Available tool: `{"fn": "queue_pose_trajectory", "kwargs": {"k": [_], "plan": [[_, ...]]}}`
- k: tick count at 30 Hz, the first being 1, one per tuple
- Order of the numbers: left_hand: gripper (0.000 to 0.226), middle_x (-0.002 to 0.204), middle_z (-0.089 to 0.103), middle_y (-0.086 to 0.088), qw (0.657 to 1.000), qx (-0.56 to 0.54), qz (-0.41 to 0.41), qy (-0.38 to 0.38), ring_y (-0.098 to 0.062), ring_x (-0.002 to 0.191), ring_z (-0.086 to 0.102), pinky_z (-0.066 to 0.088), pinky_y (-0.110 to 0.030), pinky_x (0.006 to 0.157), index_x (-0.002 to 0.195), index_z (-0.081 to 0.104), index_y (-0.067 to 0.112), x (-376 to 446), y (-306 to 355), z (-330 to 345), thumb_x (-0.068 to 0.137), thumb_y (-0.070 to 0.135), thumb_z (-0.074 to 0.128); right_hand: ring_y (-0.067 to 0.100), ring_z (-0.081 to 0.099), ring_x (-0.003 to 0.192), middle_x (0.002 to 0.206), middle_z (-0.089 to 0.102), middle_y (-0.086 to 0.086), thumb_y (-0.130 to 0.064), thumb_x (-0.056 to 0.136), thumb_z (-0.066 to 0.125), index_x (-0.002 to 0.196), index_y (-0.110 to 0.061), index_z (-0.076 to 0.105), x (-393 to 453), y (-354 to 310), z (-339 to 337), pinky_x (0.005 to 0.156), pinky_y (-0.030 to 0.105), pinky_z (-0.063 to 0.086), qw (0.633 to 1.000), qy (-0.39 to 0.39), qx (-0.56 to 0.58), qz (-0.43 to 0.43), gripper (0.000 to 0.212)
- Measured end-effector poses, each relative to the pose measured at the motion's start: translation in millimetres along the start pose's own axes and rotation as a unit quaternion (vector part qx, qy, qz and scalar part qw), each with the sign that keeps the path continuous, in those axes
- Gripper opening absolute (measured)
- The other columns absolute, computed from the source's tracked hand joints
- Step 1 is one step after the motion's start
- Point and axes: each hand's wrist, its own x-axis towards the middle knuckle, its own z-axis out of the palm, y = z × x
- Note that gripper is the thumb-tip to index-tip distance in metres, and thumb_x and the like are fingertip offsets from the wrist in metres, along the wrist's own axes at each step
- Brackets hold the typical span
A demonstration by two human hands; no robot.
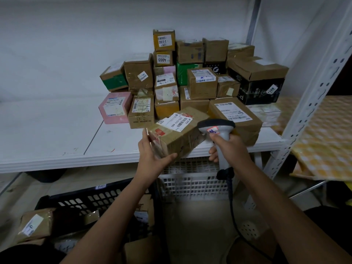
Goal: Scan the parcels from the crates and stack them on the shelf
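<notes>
My left hand (152, 152) holds a brown cardboard parcel (178, 131) from below and from its left end, thumb along its front edge. The parcel is tilted above the front edge of the white shelf (57, 141), white barcode label facing up. My right hand (231, 147) grips the handle of a grey barcode scanner (217, 127). The scanner's head points left at the parcel's right end. Behind them a stack of parcels (190, 77) covers the right half of the shelf.
A black crate (91, 201) below left holds several brown parcels. A white crate (192, 178) stands under the shelf in front of me. A perforated shelf upright (312, 92) rises at the right beside a yellow checked cloth (323, 134). The scanner cable hangs down.
</notes>
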Motion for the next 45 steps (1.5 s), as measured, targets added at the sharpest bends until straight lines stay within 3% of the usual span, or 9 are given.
{"fn": "queue_pose_trajectory", "kwargs": {"k": [4, 8, 12, 18, 24, 27, 32, 35, 45], "plan": [[0.112, 0.151, 0.024, 0.002, 1.0, 0.007, -0.007, -0.017, -0.009, 0.139, 0.027, 0.026, -0.014, 0.106, 0.155, 0.016, 0.021, 6.8, -3.9, -4.5, 0.07, 0.038, 0.087, 0.017, 0.06, 0.04, 0.052, 0.064, 0.006, -0.028, 0.096, 0.062, 0.081, -0.002, 0.063, -0.1, -14.5, -9.7, 0.043, 0.024, 0.051, 1.0, -0.004, -0.018, -0.02, 0.03], [0.103, 0.147, 0.027, 0.011, 0.999, -0.026, -0.003, -0.044, -0.002, 0.134, 0.027, 0.029, 0.008, 0.09, 0.154, 0.021, 0.018, 13.9, -7.6, -9.6, 0.074, 0.018, 0.087, 0.017, 0.059, 0.041, 0.053, 0.064, 0.009, -0.033, 0.095, 0.062, 0.073, 0.0, 0.064, 2.5, -47.7, -26.8, 0.053, 0.03, 0.054, 0.993, -0.049, -0.106, -0.035, 0.04], [0.098, 0.156, 0.029, 0.006, 0.996, -0.02, 0.016, -0.09, -0.006, 0.142, 0.026, 0.025, -0.022, 0.113, 0.153, 0.023, 0.025, 23.5, -5.6, -15.1, 0.077, 0.019, 0.085, 0.02, 0.06, 0.045, 0.061, 0.066, 0.014, -0.034, 0.096, 0.061, 0.084, 0.004, 0.066, 1.7, -78.6, -33.5, 0.049, 0.027, 0.05, 0.977, -0.107, -0.183, -0.037, 0.04], [0.124, 0.158, 0.022, 0.013, 0.987, -0.041, 0.0, -0.155, -0.002, 0.142, 0.021, 0.024, -0.026, 0.116, 0.158, -0.001, 0.031, 55.2, 10.6, -19.4, 0.072, 0.029, 0.087, 0.021, 0.063, 0.048, 0.067, 0.07, 0.017, -0.034, 0.095, 0.061, 0.089, 0.006, 0.067, 4.2, -82.2, -27.1, 0.05, 0.025, 0.051, 0.97, -0.11, -0.214, -0.024, 0.042], [0.147, 0.157, 0.033, 0.002, 0.963, -0.092, -0.069, -0.242, -0.013, 0.134, 0.047, 0.039, -0.041, 0.115, 0.158, -0.004, 0.039, 86.7, 19.8, -28.4, 0.051, 0.049, 0.097, 0.025, 0.062, 0.053, 0.069, 0.069, 0.017, -0.034, 0.096, 0.059, 0.096, 0.003, 0.066, 5.8, -90.4, -33.8, 0.054, 0.029, 0.052, 0.975, -0.102, -0.195, -0.012, 0.038], [0.152, 0.158, 0.028, 0.001, 0.969, -0.06, -0.07, -0.228, -0.016, 0.138, 0.042, 0.038, -0.041, 0.116, 0.158, 0.002, 0.033, 84.3, 21.1, -23.0, 0.041, 0.062, 0.095, 0.024, 0.061, 0.053, 0.068, 0.068, 0.015, -0.034, 0.098, 0.057, 0.098, 0.002, 0.063, 2.3, -98.9, -36.2, 0.054, 0.029, 0.051, 0.972, -0.117, -0.201, -0.016, 0.036], [0.134, 0.148, 0.022, 0.011, 0.981, 0.034, 0.048, -0.186, -0.011, 0.138, 0.032, 0.03, -0.028, 0.115, 0.158, 0.007, 0.023, 67.0, 17.8, -19.2, 0.057, 0.051, 0.091, 0.02, 0.06, 0.046, 0.063, 0.066, 0.012, -0.031, 0.099, 0.055, 0.102, 0.004, 0.061, -6.8, -106.1, -39.4, 0.051, 0.027, 0.05, 0.965, -0.14, -0.223, -0.011, 0.035], [0.132, 0.146, 0.022, 0.015, 0.977, 0.074, 0.109, -0.168, -0.008, 0.137, 0.031, 0.03, -0.026, 0.115, 0.156, 0.011, 0.025, 55.3, 16.0, -21.9, 0.056, 0.066, 0.085, 0.02, 0.062, 0.045, 0.06, 0.066, 0.012, -0.03, 0.098, 0.056, 0.096, 0.005, 0.063, -12.9, -108.7, -39.2, 0.051, 0.026, 0.05, 0.958, -0.151, -0.245, -0.018, 0.036], [0.129, 0.14, 0.025, 0.017, 0.973, 0.118, 0.151, -0.126, -0.008, 0.134, 0.032, 0.03, -0.03, 0.116, 0.153, 0.019, 0.026, 41.5, 11.4, -21.4, 0.051, 0.087, 0.069, 0.015, 0.059, 0.039, 0.048, 0.062, 0.004, -0.029, 0.098, 0.057, 0.079, -0.002, 0.059, -33.3, -119.1, -42.6, 0.046, 0.021, 0.048, 0.944, -0.161, -0.285, -0.028, 0.034]]}}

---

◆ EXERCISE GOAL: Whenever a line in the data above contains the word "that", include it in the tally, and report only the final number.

◆ RESPONSE AREA: 2